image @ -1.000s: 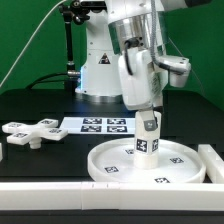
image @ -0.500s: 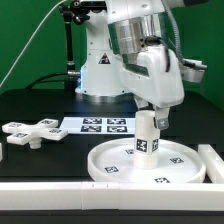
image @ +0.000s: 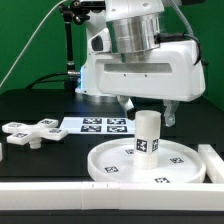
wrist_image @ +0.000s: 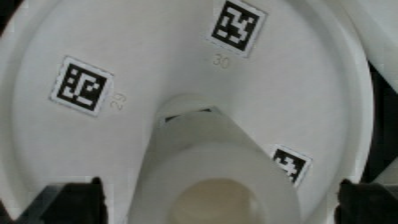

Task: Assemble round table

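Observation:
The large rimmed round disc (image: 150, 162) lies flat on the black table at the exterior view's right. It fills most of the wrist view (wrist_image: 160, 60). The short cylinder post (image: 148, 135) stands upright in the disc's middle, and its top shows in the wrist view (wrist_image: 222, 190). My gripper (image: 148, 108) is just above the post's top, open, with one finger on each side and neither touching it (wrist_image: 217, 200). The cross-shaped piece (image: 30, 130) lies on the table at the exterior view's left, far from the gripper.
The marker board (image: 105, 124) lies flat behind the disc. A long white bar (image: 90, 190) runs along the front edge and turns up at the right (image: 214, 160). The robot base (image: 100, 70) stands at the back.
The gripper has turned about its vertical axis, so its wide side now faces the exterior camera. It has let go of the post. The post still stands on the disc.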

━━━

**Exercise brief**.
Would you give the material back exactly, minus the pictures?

**Result for this exercise**.
image @ -1.000s: 
image @ -0.500s: 
image @ +0.000s: 
wrist_image @ +0.000s: 

Task: Assemble round table

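Observation:
The large rimmed round disc (image: 150, 162) lies flat on the black table at the exterior view's right. It fills most of the wrist view (wrist_image: 160, 60). The short cylinder post (image: 148, 135) stands upright in the disc's middle, and its top shows in the wrist view (wrist_image: 222, 190). My gripper (image: 148, 108) is just above the post's top, open, with one finger on each side and neither touching it (wrist_image: 217, 200). The cross-shaped piece (image: 30, 130) lies on the table at the exterior view's left, far from the gripper.
The marker board (image: 105, 124) lies flat behind the disc. A long white bar (image: 90, 190) runs along the front edge and turns up at the right (image: 214, 160). The robot base (image: 100, 70) stands at the back.
The gripper has turned about its vertical axis, so its wide side now faces the exterior camera. It has let go of the post. The post still stands on the disc.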

Nothing else is required to finish the exercise.